Raw data:
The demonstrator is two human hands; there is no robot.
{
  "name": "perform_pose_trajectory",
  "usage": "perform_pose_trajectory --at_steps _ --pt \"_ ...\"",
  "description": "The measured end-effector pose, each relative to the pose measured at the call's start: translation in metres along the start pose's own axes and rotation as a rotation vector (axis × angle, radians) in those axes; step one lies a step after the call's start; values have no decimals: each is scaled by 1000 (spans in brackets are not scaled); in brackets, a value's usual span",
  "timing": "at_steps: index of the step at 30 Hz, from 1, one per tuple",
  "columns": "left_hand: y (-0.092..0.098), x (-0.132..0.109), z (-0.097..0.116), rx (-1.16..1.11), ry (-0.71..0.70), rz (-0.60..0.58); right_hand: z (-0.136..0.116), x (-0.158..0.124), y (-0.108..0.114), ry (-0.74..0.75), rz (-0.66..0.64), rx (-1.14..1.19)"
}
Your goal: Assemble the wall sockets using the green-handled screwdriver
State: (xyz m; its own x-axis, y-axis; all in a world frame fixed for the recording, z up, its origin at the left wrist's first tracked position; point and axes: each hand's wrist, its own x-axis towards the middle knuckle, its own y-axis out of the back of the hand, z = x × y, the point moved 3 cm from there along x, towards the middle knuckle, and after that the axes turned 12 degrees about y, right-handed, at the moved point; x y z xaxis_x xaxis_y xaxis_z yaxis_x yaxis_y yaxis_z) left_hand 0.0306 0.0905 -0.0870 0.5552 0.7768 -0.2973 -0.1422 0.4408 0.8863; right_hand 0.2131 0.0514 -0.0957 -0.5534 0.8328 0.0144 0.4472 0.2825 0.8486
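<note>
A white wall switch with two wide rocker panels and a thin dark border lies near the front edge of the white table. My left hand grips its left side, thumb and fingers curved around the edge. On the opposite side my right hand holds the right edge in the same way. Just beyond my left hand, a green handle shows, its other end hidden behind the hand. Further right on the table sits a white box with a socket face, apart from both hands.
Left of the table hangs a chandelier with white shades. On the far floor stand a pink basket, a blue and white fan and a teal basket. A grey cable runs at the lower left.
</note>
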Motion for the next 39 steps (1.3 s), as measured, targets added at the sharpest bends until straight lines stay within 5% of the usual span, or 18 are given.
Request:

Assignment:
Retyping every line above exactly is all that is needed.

Solution:
The demonstrator is two human hands; there is no robot.
{
  "name": "perform_pose_trajectory",
  "usage": "perform_pose_trajectory --at_steps _ --pt \"_ ...\"",
  "description": "The measured end-effector pose, each relative to the pose measured at the call's start: translation in metres along the start pose's own axes and rotation as a rotation vector (axis × angle, radians) in those axes; step one lies a step after the call's start; values have no decimals: each is scaled by 1000 (spans in brackets are not scaled); in brackets, a value's usual span",
  "timing": "at_steps: index of the step at 30 Hz, from 1, one per tuple",
  "columns": "left_hand: y (-0.092..0.098), x (-0.132..0.109), z (-0.097..0.116), rx (-1.16..1.11), ry (-0.71..0.70), rz (-0.60..0.58); right_hand: z (-0.136..0.116), x (-0.158..0.124), y (-0.108..0.114), ry (-0.74..0.75), rz (-0.66..0.64), rx (-1.14..1.19)"
}
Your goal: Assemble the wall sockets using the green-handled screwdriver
State: (xyz m; its own x-axis, y-axis; all in a world frame fixed for the recording, z up, its origin at the left wrist's first tracked position; point and axes: each hand's wrist, its own x-axis towards the middle knuckle, its own y-axis out of the back of the hand, z = x × y, the point moved 3 cm from there along x, towards the middle knuckle, and after that the axes turned 12 degrees about y, right-handed, at the moved point; x y z xaxis_x xaxis_y xaxis_z yaxis_x yaxis_y yaxis_z) left_hand 0.0306 0.0905 -0.0870 0.5552 0.7768 -0.2973 -0.1422 0.4408 0.8863; right_hand 0.2131 0.0514 -0.0957 -0.5534 0.8328 0.0144 0.4472 0.2825 0.8486
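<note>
A white wall switch with two wide rocker panels and a thin dark border lies near the front edge of the white table. My left hand grips its left side, thumb and fingers curved around the edge. On the opposite side my right hand holds the right edge in the same way. Just beyond my left hand, a green handle shows, its other end hidden behind the hand. Further right on the table sits a white box with a socket face, apart from both hands.
Left of the table hangs a chandelier with white shades. On the far floor stand a pink basket, a blue and white fan and a teal basket. A grey cable runs at the lower left.
</note>
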Motion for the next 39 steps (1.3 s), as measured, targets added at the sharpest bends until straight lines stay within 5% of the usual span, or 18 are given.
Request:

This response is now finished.